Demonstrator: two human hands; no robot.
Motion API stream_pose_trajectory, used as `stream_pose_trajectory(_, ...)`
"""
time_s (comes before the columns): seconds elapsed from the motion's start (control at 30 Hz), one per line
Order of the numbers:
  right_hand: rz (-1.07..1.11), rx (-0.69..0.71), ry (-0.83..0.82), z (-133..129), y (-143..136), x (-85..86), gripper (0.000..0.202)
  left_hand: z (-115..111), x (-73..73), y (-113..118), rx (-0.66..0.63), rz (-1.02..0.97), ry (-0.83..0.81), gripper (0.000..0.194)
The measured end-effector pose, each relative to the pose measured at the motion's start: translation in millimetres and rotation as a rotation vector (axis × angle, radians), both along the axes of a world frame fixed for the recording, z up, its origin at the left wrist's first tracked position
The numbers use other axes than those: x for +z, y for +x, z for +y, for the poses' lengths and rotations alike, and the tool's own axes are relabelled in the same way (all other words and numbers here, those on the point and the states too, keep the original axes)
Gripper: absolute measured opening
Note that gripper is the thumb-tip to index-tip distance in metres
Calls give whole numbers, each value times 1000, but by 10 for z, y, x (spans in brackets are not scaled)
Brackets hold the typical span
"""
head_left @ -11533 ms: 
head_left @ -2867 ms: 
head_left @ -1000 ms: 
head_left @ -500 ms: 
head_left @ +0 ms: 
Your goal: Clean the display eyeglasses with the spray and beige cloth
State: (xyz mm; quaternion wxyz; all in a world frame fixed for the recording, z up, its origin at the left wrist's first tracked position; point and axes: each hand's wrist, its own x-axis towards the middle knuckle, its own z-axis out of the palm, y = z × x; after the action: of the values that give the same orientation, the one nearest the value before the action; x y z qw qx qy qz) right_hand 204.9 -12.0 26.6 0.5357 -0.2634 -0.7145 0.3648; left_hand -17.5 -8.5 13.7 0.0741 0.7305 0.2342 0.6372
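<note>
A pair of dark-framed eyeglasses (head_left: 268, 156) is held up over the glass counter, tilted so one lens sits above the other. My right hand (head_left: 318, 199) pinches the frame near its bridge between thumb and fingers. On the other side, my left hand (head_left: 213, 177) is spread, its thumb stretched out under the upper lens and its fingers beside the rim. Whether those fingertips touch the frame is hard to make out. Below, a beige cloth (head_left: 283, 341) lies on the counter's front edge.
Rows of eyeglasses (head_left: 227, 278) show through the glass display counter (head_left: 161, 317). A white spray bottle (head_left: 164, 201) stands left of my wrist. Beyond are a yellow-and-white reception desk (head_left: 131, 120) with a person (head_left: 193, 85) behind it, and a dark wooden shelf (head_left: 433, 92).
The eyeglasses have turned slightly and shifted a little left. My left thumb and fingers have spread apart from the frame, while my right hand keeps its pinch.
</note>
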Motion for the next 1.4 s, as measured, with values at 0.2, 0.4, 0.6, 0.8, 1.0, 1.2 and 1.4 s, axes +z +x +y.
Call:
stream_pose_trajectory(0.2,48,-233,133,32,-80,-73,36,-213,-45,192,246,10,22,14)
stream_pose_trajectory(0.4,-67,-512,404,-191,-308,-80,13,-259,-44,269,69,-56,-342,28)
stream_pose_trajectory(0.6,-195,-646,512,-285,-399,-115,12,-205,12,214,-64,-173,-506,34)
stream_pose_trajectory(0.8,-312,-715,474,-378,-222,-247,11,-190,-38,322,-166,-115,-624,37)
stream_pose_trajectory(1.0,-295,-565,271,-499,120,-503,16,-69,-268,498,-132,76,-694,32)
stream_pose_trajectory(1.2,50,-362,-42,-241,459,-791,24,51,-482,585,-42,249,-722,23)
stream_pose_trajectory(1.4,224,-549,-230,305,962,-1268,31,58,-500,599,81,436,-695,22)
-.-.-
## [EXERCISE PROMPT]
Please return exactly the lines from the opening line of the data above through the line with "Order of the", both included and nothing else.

## [ANSWER SPACE]
Demonstrator: two human hands; no robot.
Motion API stream_pose_trajectory, used as `stream_pose_trajectory(_, ...)`
"""
time_s (comes before the columns): seconds elapsed from the motion's start (control at 30 Hz), one per line
Order of the numbers:

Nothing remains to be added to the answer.